* [Exercise goal] How does the data below read from its first line through the line containing "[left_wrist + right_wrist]"? Print those lines exactly.

* [Working data]
= = = = =

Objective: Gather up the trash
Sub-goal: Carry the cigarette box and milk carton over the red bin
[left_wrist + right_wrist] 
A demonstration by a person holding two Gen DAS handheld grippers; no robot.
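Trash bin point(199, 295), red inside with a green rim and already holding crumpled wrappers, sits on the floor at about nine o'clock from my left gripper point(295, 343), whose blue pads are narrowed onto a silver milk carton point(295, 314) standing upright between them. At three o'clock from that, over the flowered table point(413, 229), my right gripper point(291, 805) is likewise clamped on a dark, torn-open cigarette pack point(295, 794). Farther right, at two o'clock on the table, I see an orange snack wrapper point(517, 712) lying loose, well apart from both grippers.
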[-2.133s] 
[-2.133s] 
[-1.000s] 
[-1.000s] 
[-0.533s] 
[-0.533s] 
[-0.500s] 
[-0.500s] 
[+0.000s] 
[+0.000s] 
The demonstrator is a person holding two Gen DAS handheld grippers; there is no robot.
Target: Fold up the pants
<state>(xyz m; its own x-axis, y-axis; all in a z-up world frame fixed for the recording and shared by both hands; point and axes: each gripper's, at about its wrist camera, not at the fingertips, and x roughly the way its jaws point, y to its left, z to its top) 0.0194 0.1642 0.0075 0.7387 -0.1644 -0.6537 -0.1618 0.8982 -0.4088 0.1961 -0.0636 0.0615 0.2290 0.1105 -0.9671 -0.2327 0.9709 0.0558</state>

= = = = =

* [Answer box]
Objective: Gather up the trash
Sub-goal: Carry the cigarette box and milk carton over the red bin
[left_wrist + right_wrist] 

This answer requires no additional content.